Siyaset yapma yolu üstüne Yazdır

  • 14.05.2011 00:00

İki askerî darbe arasındaki periyoda sırf darbelerden ayırt edebilmek için “demokrasi” demek zorundaysak eğer, bununla bugün dünya ve Türkiye’de yeni eğilimler ve aradığımız yeni demokrasi arasında derin bir çatlak ve çelişki var. İkisinin artık yan yana yaşaması mümkün değil. Yan yana durdukça yapı bütünüyle çürüyor. Binaya yapılan her yeni ilâve yalnızca çatlakları derinleştiriyor.

Eski ve yeni demokrasiyi dilediğimiz gibi değişik yönlerinden kalkarak tarif edebiliriz, birine “vesayetçi” diğerine “ileri” veya “daha fazla demokrasi”, “radikal demokrasi” diyebiliriz ama hepsinde ortak olan şey “siyaset yapma”dır. Kafamızdaki, gönlümüzdeki demokrasiyi nasıl tarif edersek edelim eğer tepeden inme yoldan düşünmüyorsak siyaset üstüne daha çok düşünmek zorundayız.

İş siyaset yapmaya gelince siyasetin tarif alanı demokrasi tarifi kadar geniş ya da engin değildir. Zaten genel olarak siyasetten değil siyaset yapmaktan söz ediyorum. Vurgu, “yapmak” fiilinde. Oraya geldiğimizde karşılıklı ilişkiler alanına girmiş oluyoruz ki, burada karşılıklı bağımlılık ölçütü geçerli oluyor. Yani herkes dilediğini dilediği gibi yapamıyor; söylem alanında her şeyi söyleyebilirsiniz ne var ki lafla peynir gemisi yürümüyor. Seçim meydanlarında istediğiniz kadar bol keseden atın bunların oy getirme etkisi ihmal edilebilir düzeyde kalıyor.

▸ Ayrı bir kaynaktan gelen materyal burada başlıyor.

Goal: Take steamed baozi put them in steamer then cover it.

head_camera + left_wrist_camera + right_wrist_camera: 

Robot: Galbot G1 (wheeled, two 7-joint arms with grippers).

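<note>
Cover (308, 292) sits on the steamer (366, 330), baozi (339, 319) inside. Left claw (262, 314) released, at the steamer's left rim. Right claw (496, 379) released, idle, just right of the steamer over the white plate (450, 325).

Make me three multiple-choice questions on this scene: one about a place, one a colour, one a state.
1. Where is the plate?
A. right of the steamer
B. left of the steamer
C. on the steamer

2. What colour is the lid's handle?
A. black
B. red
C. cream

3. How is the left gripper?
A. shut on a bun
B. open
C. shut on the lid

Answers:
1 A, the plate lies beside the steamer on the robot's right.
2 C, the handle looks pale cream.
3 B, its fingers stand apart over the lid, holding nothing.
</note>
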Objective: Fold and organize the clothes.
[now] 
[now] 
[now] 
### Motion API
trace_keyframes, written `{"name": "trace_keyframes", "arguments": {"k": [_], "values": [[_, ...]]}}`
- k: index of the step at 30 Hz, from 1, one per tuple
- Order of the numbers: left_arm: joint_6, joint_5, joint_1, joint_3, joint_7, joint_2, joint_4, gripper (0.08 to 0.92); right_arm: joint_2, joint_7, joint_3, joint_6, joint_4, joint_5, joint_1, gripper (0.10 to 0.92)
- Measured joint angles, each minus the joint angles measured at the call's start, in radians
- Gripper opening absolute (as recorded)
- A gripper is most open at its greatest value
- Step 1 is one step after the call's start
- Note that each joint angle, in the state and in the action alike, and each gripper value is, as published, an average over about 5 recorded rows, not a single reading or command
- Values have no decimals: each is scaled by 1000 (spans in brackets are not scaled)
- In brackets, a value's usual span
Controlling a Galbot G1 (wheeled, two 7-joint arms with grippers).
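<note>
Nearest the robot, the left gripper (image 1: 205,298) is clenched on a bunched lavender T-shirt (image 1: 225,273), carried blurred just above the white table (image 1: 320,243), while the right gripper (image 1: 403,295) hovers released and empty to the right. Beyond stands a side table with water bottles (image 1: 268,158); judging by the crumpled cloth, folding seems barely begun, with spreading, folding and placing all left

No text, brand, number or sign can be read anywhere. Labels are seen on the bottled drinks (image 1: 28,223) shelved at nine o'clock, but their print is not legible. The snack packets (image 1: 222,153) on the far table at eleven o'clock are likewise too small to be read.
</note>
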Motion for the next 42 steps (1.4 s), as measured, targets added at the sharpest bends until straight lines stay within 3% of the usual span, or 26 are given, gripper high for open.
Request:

Veya eğilimlerle olgular arasındaki çelişkinin çözümü kafamızda ya da kâğıt üstünde yaratmış olduğumuz çözüm yollarına denk düşmüyor. İkisi arasına istekler, beklentiler, çıkarlarla örülü sayısız ilişki ağları giriyor. Günümüzde gittikçe güçlenen bir eğilim olan ağ toplumu dönüşümüyle geleneksel yapıların ve zihniyetlerin halen birlikte varolma hâli gibi.

Geçen yazımda bir kez daha sözünü ettiğim ikili iktidar yapısını çözmek ve sivil demokratik yeni bir anayasayı yapabilmek farklı bir siyaset yapma üstüne daha çok düşünmemizi gerektiriyor. Oysa bugün, pratikte eskinin geleneksel siyaset yapma yöntemlerini kullanarak siyaset yapmak zorunda kalıyoruz.

 


Denetlemesi olmayan seçme hakkı

Her dört-beş yılda bir halkın kendini temsil edecek milletvekillerini seçip parlamentoya gönderme siyaseti bizim yukarıda değindiğim “demokrasi” pratiğimiz içinde “denetlemesi olmayan” bir seçme hakkını kullanma anlamına geliyor, daha fazlası değil. Bu yolla “daha fazla demokrasi “ ancak seçtiklerimizin insafına kalıyor. Ne kadar verirlerse! Bu insafın bir de görünmeyen el tarafından (ikinci iktidar) kırmızı çizgilerle sınırlanmış olduğunu yine geçen yazımda değinmiştim.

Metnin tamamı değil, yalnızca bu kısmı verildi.